What you need to do: Searching the material below, find each line that includes the word "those", and copy it.

Data shown:
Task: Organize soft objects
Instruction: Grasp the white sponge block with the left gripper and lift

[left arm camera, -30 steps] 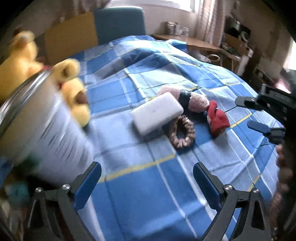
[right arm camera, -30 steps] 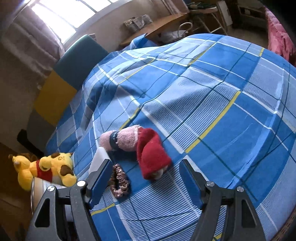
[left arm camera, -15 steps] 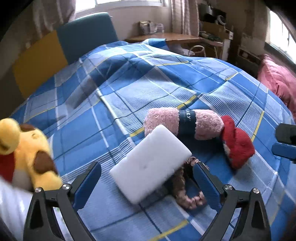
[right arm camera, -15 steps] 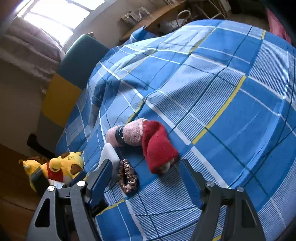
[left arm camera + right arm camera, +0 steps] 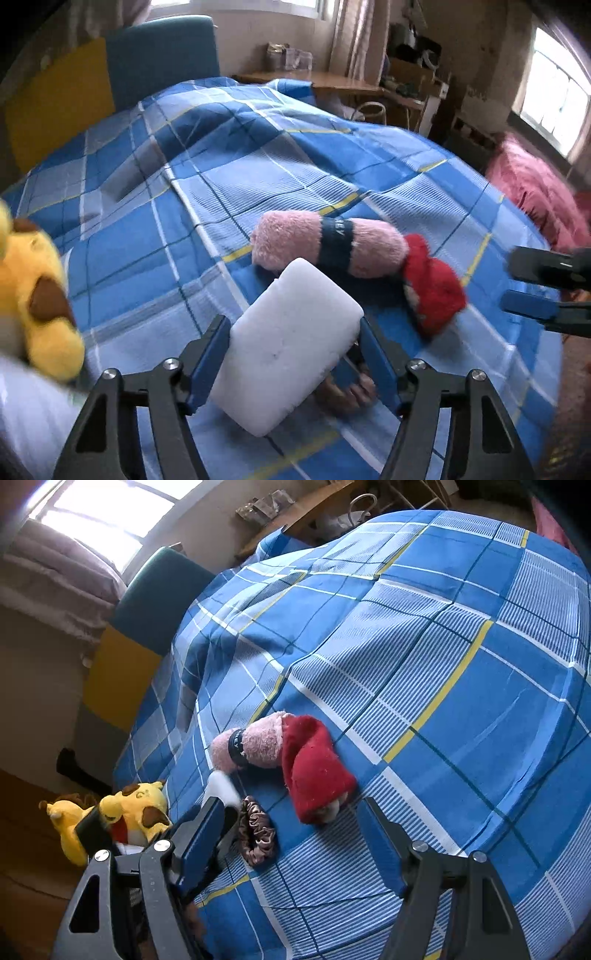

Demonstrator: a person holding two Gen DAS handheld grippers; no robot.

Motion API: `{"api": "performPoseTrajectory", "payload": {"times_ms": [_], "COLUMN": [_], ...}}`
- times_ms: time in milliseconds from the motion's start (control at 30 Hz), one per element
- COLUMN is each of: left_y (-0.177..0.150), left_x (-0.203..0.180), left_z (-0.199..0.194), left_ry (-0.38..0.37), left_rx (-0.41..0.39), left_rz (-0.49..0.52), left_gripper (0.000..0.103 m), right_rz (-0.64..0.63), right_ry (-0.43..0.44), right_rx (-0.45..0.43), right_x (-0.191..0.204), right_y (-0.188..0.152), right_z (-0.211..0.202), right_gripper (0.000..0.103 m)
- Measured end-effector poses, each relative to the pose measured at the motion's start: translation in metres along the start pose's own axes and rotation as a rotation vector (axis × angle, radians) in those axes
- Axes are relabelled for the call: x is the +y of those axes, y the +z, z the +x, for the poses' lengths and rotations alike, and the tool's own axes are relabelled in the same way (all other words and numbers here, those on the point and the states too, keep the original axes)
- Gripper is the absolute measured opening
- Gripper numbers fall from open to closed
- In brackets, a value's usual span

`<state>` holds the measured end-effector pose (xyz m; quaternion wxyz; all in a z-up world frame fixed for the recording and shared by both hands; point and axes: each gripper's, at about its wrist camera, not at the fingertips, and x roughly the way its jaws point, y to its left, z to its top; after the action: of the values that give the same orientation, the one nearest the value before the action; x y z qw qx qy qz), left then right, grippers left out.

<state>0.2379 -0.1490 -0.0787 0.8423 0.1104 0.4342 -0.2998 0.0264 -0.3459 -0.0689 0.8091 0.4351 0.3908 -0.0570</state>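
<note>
A white sponge block (image 5: 288,347) lies on the blue plaid bed (image 5: 258,177). My left gripper (image 5: 293,354) has a finger on each side of it, closing on it. A brown scrunchie (image 5: 347,397) lies partly under the sponge; it also shows in the right wrist view (image 5: 256,830). A pink rolled towel with a dark band (image 5: 328,243) and a red sock (image 5: 432,295) lie just beyond. My right gripper (image 5: 291,845) is open and empty, hovering near the red sock (image 5: 314,764) and the towel (image 5: 251,746). The sponge's end (image 5: 221,784) shows there.
Yellow plush toys (image 5: 122,816) sit at the bed's left edge, one beside my left gripper (image 5: 33,295). A white container (image 5: 26,417) is at lower left. A teal and yellow headboard (image 5: 110,74), a desk (image 5: 332,81) and a pink blanket (image 5: 535,195) surround the bed.
My left gripper swung away from the white container, moved forward onto the white sponge and narrowed around it. My right gripper shifted slightly closer to the red sock.
</note>
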Motion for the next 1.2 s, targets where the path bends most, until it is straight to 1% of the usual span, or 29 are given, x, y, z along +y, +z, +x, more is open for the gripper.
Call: {"api": "performPoseTrajectory", "payload": {"times_ms": [67,133,200,267,367,467,600,633,767,900,1033,1133,1200], "left_y": [-0.011,-0.023,-0.041,-0.061,-0.091,-0.120,-0.148,-0.154,-0.165,-0.173,-0.175,-0.179,-0.180], "left_x": [-0.003,-0.004,-0.009,-0.018,-0.033,-0.048,-0.056,-0.058,-0.066,-0.069,-0.067,-0.067,-0.068], "left_z": [-0.020,-0.034,-0.048,-0.061,-0.076,-0.090,-0.090,-0.089,-0.084,-0.085,-0.086,-0.087,-0.087], "left_ry": [0.001,0.004,0.026,0.036,0.071,0.104,0.135,0.151,0.188,0.207,0.199,0.192,0.194], "left_rx": [-0.007,0.007,0.029,0.037,0.061,0.051,0.073,0.060,0.003,-0.058,-0.083,-0.108,-0.116], "left_rz": [-0.040,-0.082,-0.120,-0.132,-0.140,-0.114,-0.113,-0.102,-0.046,0.005,0.007,0.016,0.020], "left_gripper": [0.071,0.072,0.072,0.072,0.072,0.072,0.071,0.071,0.073,0.073,0.073,0.074,0.074], "right_rz": [0.005,0.015,0.025,0.033,0.042,0.036,-0.004,-0.006,0.030,0.037,-0.034,-0.125,-0.186], "right_ry": [0.000,-0.006,-0.013,-0.023,-0.039,-0.049,-0.068,-0.078,-0.116,-0.153,-0.181,-0.191,-0.241], "right_rx": [-0.006,-0.008,-0.006,-0.003,-0.005,0.002,0.010,0.005,-0.024,-0.018,0.004,0.039,0.058], "right_x": [-0.001,-0.003,-0.005,-0.007,-0.010,-0.010,-0.004,-0.004,-0.013,-0.017,-0.005,0.013,0.024], "right_y": [0.001,0.001,0.001,0.002,0.002,0.001,-0.001,0.000,0.003,0.004,-0.001,-0.005,-0.005], "right_z": [-0.002,-0.002,-0.001,0.000,0.000,0.002,0.005,0.005,0.002,0.005,0.011,0.020,0.029], "right_gripper": [0.076,0.076,0.076,0.076,0.076,0.076,0.076,0.076,0.076,0.076,0.076,0.076,0.076]}}
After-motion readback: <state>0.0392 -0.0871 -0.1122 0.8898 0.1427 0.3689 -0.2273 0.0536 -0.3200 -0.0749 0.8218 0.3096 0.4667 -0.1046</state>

Result of this task:
- Measured end-effector poses, each relative to the pose measured at the motion's start: translation in metres along the start pose's own axes and rotation as a rotation vector (axis × angle, radians) in those axes
- Axes are relabelled for the call: x is the +y of those axes, y the +z, z the +x, for the poses' lengths and rotations alike, and the tool's own axes are relabelled in the same way (all other words and numbers here, those on the point and the states too, keep the original axes)

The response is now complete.